Exciting...Thank you, 

more photos???


----------



## axsepul (Oct 25, 2011)

nice pics. does the chain have a brand. it looks like a diamond but it has the diamond designs cut out. 
you said no headbadge? one can be created to your liking
http://thecabe.com/vbulletin/showthread.php?18972-Headbadges


----------



## sboxford (Oct 25, 2011)

*block chain*

The wooden rims are in good shape with only one area showing any delaminating and it is very  moderate. There is enough paint left on the rims to only hint at the wood base.  You can still see the pin stripping and an oval label that I cannot read on one of the rims.  A paint or stain was splashed across the rims.   One spoke wire is missing on one wheel but the nipple is there, with two moderately bent spokes on the other wheel.  28” Giant Panda tires have areas that are dry and cracked, but still intact and have like new tread on them.   Block chain, intact, joining pieces have a diamond cutout.   I wonder what the head badge looks like?  I've seen a logo in an ad.  Handle bars are not a drop style=quite upright.
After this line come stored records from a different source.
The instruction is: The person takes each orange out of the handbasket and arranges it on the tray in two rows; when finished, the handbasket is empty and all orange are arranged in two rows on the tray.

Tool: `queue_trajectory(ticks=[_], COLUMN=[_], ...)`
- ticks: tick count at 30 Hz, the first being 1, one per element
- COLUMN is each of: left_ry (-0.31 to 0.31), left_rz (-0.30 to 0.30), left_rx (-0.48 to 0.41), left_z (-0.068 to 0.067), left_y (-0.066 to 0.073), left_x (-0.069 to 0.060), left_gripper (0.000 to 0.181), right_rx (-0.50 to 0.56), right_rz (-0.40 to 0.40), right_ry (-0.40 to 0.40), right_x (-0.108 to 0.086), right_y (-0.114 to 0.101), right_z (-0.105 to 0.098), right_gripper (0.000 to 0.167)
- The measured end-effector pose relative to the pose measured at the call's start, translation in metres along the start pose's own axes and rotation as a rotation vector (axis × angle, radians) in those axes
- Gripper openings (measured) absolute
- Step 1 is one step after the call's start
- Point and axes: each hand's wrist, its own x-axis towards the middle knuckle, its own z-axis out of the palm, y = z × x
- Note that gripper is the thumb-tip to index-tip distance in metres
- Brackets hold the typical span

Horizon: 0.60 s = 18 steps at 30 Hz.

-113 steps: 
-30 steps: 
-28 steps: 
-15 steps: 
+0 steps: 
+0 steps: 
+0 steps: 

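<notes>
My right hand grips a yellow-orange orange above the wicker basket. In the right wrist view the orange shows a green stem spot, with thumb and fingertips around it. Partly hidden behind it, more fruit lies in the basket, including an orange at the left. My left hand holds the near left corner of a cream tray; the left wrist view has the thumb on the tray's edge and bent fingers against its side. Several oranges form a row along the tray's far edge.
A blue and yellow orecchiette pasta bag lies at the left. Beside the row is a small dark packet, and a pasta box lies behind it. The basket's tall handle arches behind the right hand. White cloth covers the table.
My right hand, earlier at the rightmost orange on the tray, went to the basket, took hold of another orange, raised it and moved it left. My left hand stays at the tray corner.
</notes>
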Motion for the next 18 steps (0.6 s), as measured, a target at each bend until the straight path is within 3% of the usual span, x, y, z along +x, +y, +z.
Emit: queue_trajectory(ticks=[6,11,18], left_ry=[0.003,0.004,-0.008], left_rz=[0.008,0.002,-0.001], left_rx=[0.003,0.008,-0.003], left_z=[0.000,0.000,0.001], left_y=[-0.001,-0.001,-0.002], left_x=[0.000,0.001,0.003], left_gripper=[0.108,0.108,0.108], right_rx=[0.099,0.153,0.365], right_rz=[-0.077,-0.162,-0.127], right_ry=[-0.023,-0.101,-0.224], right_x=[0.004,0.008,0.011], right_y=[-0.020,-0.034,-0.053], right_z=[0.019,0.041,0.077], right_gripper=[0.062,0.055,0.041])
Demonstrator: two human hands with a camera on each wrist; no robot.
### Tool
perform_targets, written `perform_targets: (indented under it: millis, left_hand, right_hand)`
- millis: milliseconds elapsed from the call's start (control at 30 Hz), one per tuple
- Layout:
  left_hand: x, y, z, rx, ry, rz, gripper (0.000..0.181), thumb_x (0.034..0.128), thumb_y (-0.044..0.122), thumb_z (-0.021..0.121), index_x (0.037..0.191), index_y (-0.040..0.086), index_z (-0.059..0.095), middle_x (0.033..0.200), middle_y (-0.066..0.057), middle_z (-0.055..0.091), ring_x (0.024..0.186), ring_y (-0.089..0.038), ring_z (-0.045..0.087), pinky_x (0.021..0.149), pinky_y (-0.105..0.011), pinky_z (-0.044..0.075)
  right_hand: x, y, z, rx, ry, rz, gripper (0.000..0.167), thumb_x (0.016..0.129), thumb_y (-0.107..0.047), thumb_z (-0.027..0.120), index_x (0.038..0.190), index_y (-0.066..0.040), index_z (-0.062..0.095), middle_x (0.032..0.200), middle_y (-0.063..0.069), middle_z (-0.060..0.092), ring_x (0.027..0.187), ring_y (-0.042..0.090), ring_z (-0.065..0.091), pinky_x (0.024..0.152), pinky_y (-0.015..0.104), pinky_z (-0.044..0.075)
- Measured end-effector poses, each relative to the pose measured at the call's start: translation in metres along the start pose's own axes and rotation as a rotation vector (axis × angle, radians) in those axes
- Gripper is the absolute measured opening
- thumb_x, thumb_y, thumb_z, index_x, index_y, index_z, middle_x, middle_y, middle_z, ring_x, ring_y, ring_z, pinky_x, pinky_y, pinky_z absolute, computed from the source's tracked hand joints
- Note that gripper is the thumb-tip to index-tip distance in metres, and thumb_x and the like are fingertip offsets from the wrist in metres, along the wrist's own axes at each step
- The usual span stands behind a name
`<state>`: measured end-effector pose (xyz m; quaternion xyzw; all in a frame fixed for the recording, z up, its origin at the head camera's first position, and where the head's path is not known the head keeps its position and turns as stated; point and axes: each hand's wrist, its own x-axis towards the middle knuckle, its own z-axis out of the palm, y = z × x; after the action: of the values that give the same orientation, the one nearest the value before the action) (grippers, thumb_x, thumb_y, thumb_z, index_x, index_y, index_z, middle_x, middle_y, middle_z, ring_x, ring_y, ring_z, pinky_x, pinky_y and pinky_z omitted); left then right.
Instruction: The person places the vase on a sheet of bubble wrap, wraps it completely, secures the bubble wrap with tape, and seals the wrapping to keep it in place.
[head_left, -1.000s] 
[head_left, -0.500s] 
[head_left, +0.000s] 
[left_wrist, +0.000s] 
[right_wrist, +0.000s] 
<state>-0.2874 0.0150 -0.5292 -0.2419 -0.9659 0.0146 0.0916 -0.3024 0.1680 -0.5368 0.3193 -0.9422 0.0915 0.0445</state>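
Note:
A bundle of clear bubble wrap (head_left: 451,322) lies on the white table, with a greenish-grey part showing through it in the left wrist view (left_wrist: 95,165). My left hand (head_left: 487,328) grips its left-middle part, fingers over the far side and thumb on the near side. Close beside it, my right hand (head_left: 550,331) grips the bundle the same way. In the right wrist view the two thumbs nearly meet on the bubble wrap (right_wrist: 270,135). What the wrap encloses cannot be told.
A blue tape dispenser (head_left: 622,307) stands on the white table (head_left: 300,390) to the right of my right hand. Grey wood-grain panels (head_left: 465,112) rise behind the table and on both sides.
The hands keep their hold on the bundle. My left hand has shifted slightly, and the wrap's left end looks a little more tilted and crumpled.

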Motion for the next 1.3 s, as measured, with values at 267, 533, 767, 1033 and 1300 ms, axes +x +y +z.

I will take more photos.


----------



## Larmo63 (Oct 25, 2011)

*Some Similarities?*


----------



## sboxford (Oct 26, 2011)

*similarities*












Your pedals are much nicer looking.  My saddle is different.  It has the #76 (not 57 as previously stated) on the flap near the nose.  Here are some comp photos.  The seat and chain stays look alike.


----------



## Larmo63 (Oct 26, 2011)

*I'm thinking same maker...*

Too many similarities, I think they are from the same maker for sure. I wish mine had those adjusters, cool. I think your bars and stem are later items? What is the distance between the holes for the headbadge on your machine?


----------



## sboxford (Oct 27, 2011)

*similar,all right*

The badge holes are spaced  2 3/4" on  center.  I have a couple of links to google books that have some info.  Terry Andrae (son of Julius) was a famous racing cyclist. They had a bike shop that was a gathering place for enthusiasts.   I found a World's Fair poster for Raliegh that lists this shop as a vendor for their bikes. I'll give you some links:

http://books.google.com/books?id=Hn...-PA11#v=onepage&q=julius andrae cycle&f=false

http://news.google.com/newspapers?id=a1MaAAAAIBAJ&sjid=qyYEAAAAIBAJ&pg=6768,868662

http://news.google.com/newspapers?id=qloxAAAAIBAJ&sjid=giAEAAAAIBAJ&pg=5158,7046451

What fun!!!


----------



## sboxford (Oct 27, 2011)

*serial#23757*

Oh, I forgot to include the serial # stamped under bottom bracket


----------



## axsepul (Oct 29, 2011)

here is some info i found

http://www.terminalandrae.com/companyHistory.asp

http://muskokabookhouse.com/product...upplies-catalog-112-by-julius-andrae-sons-co/

http://www.oldphoneworks.com/julius-andrae-sons-badge.html

and the holy grail make sure you are seated when you open the next link

http://mysinglespeed.com/forum/rydjors-bike-collection


----------



## sboxford (Oct 29, 2011)

*No kidding!*

You were right on..the holy grail. I see the difference in handle bars.  I'm in the northern third of the Minnesota.  I look forward to trying to get to 
Austin to check this out.  Thanks!


----------



## Larmo63 (Oct 29, 2011)

*I'd love to get more photos*

I would love to be able to see this bicycle in person, or get better, more detailed shots. Between yours, and now this one, wow, I know WAY more than I did last week. I can now see remnants of the seat tube lettering: "Andrae" on my frame. Amazing!


----------



## axsepul (Nov 2, 2011)

check out the headbadge

http://thecabe.com/vbulletin/showthread.php?18972-Headbadges/page4


----------